- _Problem to work on_: Go through the entries below and copy every line that holds the word "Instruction".

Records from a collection
⁂
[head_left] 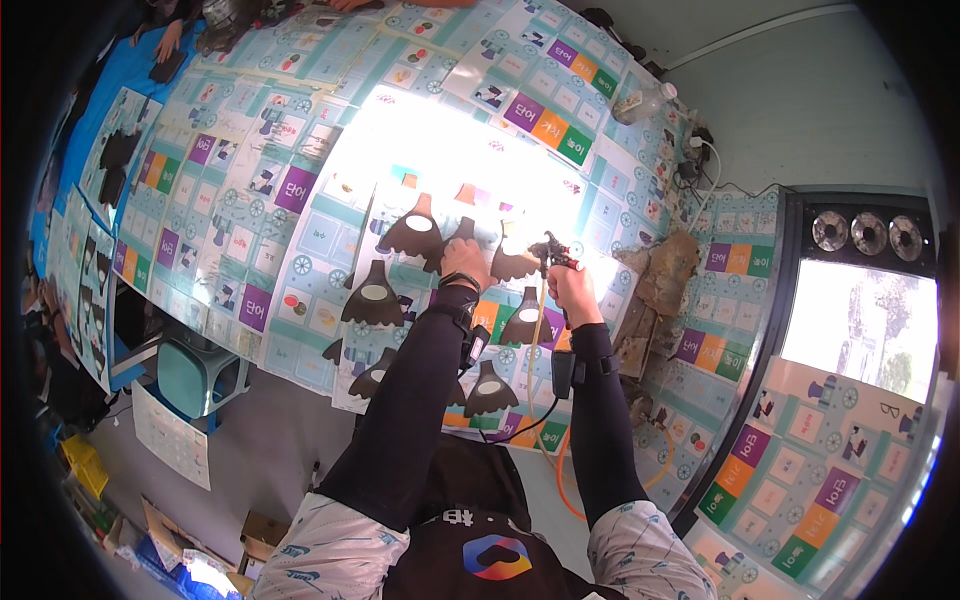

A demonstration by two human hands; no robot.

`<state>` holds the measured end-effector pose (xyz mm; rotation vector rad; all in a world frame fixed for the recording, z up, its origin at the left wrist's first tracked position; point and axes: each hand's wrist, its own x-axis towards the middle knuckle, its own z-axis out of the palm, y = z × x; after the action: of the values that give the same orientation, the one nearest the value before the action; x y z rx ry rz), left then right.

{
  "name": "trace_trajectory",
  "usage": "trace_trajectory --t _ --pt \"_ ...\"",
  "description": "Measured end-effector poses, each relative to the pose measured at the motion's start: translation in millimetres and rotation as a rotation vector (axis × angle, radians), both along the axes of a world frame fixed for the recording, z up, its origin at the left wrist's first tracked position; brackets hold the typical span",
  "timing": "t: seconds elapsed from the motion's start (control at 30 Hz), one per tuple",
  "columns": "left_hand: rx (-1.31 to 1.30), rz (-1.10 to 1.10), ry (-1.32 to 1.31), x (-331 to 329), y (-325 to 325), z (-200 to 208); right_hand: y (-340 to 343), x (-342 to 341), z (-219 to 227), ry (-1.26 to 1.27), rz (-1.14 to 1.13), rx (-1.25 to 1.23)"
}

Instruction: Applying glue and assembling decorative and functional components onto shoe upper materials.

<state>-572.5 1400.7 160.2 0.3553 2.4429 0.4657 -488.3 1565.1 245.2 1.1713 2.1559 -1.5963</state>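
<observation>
My right hand (573,293) is wrapped round a dark spray gun (547,248), its nozzle end over the paper-covered table. A thin yellowish hose (541,315) hangs from the gun towards me. Just left of it, my left hand (466,262) is down on a dark bell-shaped piece (462,229) with a narrow neck, fingers bent against it and partly hidden. Similar dark pieces with scalloped edges lie around: one with a pale oval (412,235) at upper left, another (374,296) below it, one (527,318) under my right wrist and one (490,391) nearer me.
Printed sheets (290,230) cover the table, with strong glare at its middle. A clear plastic bottle (645,103) lies at the far right, near stained brownish material (668,275). A teal stool (195,375) stands at left. Another person's hand (168,42) shows at far left. Fans (868,235) line the window.
</observation>
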Motion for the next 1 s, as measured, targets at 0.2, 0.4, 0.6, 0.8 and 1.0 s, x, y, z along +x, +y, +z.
trace_trajectory --t 0.2,0.4,0.6,0.8,1.0 --pt "0.006 0.001 0.031 0.9 1.8 1.3 9.3 3.6 -11.8 0.008 0.224 0.195" --pt "-0.012 -0.037 -0.018 -2.2 0.2 5.7 12.6 2.1 -15.8 -0.024 0.265 0.285" --pt "-0.003 -0.036 -0.014 -1.7 -0.1 5.5 13.6 2.4 -16.8 -0.04 0.38 0.391" --pt "0.002 -0.019 -0.026 -1.6 -0.5 5.0 1.4 -3.4 1.7 -0.018 0.013 0.034" --pt "0.017 0.01 -0.012 0.5 0.0 -3.6 0.6 -3.5 1.2 0.02 0.031 0.051"
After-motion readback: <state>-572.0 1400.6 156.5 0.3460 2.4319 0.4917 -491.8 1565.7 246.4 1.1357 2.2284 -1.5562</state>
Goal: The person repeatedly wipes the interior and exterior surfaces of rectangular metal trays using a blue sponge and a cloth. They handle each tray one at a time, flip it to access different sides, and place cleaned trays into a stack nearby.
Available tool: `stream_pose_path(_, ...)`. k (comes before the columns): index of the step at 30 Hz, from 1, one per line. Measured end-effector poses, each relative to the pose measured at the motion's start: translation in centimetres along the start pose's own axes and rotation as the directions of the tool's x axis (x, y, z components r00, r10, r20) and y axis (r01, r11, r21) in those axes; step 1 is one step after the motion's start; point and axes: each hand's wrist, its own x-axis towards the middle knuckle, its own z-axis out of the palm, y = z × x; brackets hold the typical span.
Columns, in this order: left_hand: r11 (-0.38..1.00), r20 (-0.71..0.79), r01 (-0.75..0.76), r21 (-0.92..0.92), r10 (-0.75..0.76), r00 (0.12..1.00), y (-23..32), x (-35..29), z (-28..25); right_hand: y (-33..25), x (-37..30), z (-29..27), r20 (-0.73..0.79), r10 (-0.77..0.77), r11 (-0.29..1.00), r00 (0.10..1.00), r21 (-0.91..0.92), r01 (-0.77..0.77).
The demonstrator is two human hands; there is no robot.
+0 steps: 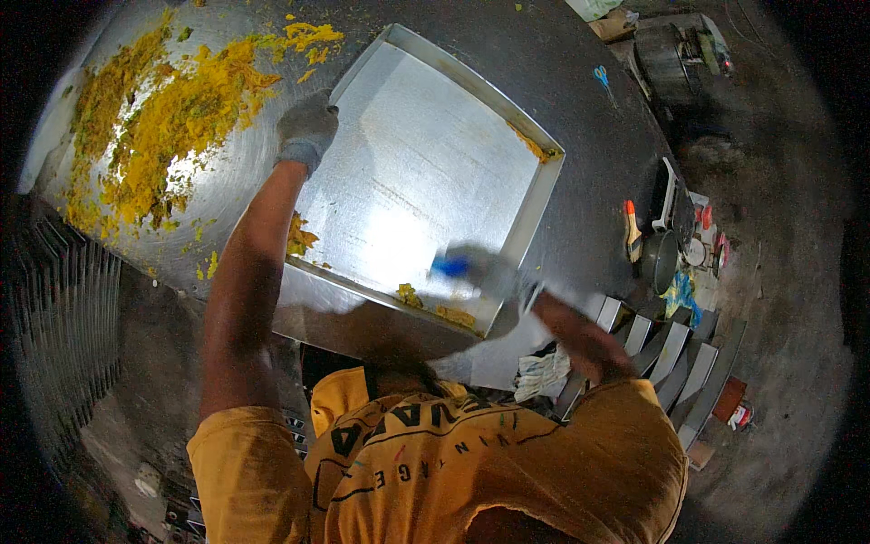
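Note:
A large square metal tray with low raised walls lies on the metal table, tilted in the view. My left hand, in a grey knit glove, is closed over the tray's left wall. Low in the tray, near its right wall, my gloved right hand is smeared by motion. It is closed around a small blue object whose kind I cannot make out. Orange-yellow residue clings along the near wall, with another bit by the left wall and some in the far right corner.
A crumbly yellow-green mass is spread over the table's left side. To the right lie blue-handled scissors, a brush and a dark pan. White gloves lie near me, beside metal bars.

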Motion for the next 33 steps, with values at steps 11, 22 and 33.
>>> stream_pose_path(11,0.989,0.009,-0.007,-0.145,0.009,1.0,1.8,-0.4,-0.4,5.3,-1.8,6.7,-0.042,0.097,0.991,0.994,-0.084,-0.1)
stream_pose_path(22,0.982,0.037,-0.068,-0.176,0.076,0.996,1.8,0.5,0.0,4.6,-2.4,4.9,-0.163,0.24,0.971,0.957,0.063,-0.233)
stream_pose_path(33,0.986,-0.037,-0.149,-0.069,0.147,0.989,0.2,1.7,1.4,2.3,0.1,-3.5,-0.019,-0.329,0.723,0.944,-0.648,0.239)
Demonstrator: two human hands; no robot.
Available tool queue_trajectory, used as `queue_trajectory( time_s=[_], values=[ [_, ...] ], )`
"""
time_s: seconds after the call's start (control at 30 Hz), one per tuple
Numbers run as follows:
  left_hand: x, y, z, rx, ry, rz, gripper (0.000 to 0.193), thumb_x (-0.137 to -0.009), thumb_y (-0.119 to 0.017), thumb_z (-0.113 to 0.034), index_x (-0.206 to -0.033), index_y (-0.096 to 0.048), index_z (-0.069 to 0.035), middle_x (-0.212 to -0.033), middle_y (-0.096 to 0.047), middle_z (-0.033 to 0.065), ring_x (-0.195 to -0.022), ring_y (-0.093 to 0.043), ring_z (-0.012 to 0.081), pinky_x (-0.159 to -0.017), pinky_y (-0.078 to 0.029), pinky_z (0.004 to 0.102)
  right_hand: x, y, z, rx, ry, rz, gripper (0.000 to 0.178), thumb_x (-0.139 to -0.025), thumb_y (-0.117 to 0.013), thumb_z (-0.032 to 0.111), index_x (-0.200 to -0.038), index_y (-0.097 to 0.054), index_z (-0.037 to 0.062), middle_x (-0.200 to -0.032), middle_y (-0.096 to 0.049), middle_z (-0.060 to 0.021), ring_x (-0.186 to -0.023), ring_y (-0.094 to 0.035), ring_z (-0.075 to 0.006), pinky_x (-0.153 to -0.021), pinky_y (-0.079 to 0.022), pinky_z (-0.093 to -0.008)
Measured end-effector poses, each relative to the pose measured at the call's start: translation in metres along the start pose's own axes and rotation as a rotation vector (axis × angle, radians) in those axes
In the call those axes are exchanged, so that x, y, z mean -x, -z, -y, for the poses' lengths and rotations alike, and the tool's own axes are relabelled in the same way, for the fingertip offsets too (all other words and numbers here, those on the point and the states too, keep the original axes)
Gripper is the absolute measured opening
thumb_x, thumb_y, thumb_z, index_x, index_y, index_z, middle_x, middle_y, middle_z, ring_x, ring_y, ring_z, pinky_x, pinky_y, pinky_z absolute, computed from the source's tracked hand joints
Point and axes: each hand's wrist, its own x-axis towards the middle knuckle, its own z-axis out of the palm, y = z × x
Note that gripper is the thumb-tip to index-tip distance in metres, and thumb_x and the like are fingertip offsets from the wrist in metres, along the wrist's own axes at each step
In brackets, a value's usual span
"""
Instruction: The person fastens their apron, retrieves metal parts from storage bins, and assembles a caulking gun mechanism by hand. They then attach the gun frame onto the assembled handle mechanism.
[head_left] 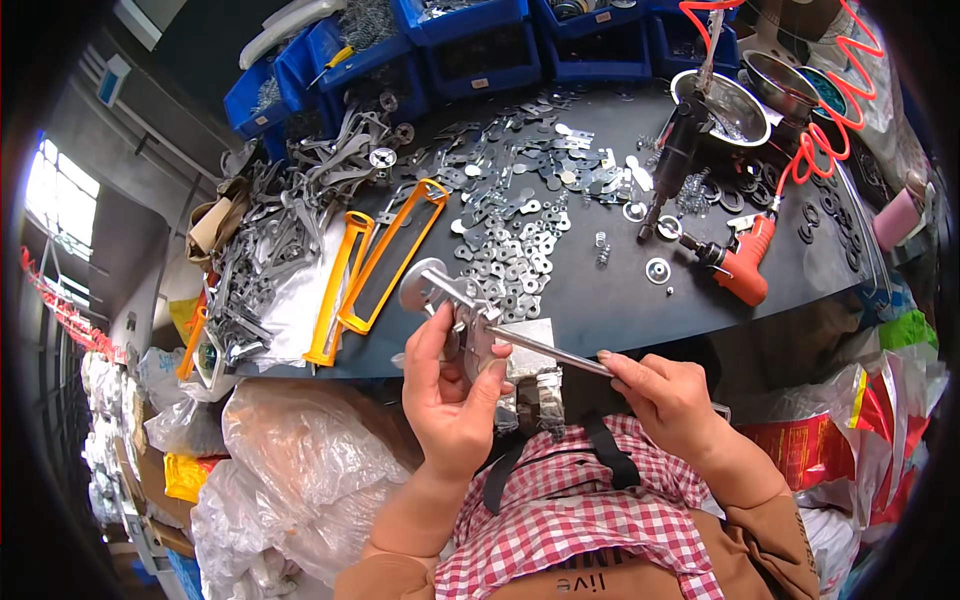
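2 grasps, both on 1 silver metal assembly (472, 342) with a round disc (411, 290) and a slim straight rod (555, 348), raised over the near edge of the black tabletop (620, 315). Left hand (447, 418): half curled, thumb and fingers pinching the flat metal body just below the disc. Right hand (665, 395): mostly closed, thumb and fingertips gripping the rod's right end.

Containers, left to right: 1 small blue plastic bin (245, 110), silver springy bits inside. 1 blue plastic bin beside it (385, 54), heaped with silver wire springs, yellow-handled tool (340, 58) at its front. 1 blue plastic upper bin (465, 28), small metal parts. 1 round shiny steel bowl (752, 120), small parts, can't tell kind. 1 darker round steel bowl (785, 72), contents unclear.
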Motion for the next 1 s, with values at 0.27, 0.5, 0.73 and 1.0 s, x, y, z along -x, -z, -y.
queue_trajectory(
  time_s=[0.27,0.5,0.73,1.0],
  values=[
    [-0.015,0.014,-0.002,-0.864,-0.769,0.131,0.052,-0.059,-0.062,0.003,-0.110,-0.052,-0.001,-0.101,-0.051,0.0140,-0.080,-0.057,0.0204,-0.057,-0.051,0.0211,-0.003,-0.013,-0.022,-1.274,-0.732,0.594,0.029,-0.090,-0.043,0.022,-0.109,-0.053,0.0022,-0.059,-0.040,0.0043,-0.052,-0.035,-0.0022,-0.044,-0.028,-0.0174],
    [-0.027,0.021,0.003,-0.759,-0.649,0.120,0.056,-0.061,-0.062,0.003,-0.115,-0.048,0.001,-0.102,-0.046,0.0148,-0.081,-0.053,0.0205,-0.055,-0.050,0.0241,-0.017,-0.033,-0.018,-0.043,0.023,-0.038,0.023,-0.077,-0.056,0.008,-0.099,-0.057,0.0096,-0.060,-0.050,-0.0052,-0.055,-0.055,-0.0153,-0.046,-0.040,-0.0266],
    [-0.020,0.012,0.034,-0.533,-0.189,-0.064,0.058,-0.072,-0.054,0.006,-0.126,-0.035,-0.001,-0.110,-0.038,0.0083,-0.087,-0.047,0.0135,-0.071,-0.043,0.0234,-0.044,-0.027,-0.012,0.450,0.158,-0.140,0.031,-0.068,-0.053,0.012,-0.099,-0.058,0.0148,-0.061,-0.043,0.0000,-0.051,-0.050,-0.0139,-0.043,-0.040,-0.0258],
    [-0.020,0.026,0.019,-0.634,-0.524,0.271,0.053,-0.069,-0.056,0.010,-0.119,-0.042,-0.001,-0.112,-0.039,0.0131,-0.088,-0.052,0.0183,-0.075,-0.045,0.0261,-0.022,-0.049,-0.019,-1.592,-0.624,0.577,0.028,-0.090,-0.044,0.029,-0.108,-0.054,0.0105,-0.057,-0.032,0.0075,-0.047,-0.025,-0.0013,-0.041,-0.018,-0.0172]
  ],
)
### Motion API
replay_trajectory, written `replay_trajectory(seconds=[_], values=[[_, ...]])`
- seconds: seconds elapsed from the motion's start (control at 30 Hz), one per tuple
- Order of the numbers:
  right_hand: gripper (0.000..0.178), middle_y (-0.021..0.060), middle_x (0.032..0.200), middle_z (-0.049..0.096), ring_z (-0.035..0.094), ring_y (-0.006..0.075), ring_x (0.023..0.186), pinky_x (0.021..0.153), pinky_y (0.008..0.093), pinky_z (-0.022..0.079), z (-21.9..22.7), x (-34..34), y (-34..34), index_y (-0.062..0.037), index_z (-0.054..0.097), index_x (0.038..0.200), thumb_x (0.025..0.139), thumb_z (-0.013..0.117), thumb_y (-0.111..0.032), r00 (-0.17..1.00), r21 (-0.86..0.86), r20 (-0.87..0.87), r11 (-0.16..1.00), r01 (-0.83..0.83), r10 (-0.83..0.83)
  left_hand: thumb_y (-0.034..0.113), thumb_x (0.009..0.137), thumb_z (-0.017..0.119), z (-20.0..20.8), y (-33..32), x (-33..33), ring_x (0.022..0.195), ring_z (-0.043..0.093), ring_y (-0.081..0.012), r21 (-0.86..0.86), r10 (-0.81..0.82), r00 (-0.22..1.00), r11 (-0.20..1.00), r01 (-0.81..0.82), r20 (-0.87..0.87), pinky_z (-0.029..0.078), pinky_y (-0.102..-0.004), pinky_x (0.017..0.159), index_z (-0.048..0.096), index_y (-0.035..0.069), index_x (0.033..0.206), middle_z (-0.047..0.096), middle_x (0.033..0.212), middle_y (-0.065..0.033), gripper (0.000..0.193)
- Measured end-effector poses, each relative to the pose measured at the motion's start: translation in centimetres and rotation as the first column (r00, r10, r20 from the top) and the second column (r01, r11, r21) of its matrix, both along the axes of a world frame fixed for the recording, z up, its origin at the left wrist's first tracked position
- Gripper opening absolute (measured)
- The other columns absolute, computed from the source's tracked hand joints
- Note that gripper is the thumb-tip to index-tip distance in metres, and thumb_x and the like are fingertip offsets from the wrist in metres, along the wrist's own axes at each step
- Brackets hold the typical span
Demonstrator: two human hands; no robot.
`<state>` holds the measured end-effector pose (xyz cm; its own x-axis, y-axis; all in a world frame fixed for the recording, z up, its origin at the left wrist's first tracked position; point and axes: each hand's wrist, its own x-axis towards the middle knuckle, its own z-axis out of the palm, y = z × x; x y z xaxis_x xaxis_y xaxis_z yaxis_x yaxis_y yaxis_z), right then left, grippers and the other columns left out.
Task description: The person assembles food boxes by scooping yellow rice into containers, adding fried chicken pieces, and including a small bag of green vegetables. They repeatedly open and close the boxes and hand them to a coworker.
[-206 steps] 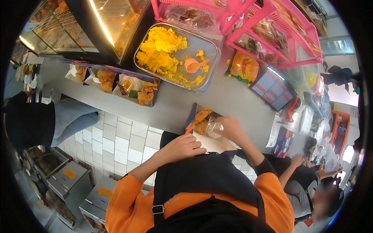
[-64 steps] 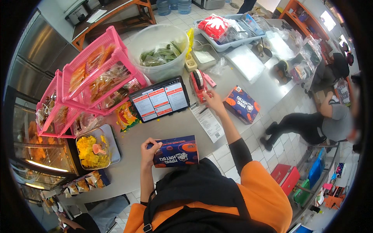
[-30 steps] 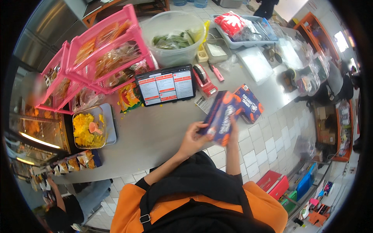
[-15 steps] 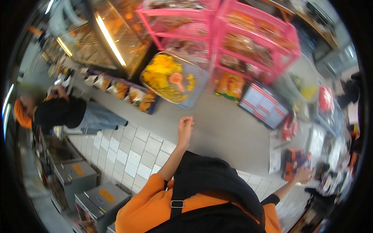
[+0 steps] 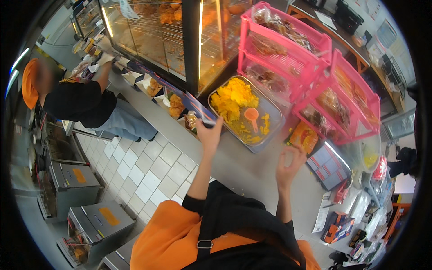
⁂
- _Final answer_:
Instruction: Applying glue and assembling decorative and functional components onto shoe upper materials.
Instruction: The person fastens their apron, retrieves metal parts from storage bins, and assembles a caulking gun mechanism by hand. They then attach the gun frame onto the assembled handle mechanism.

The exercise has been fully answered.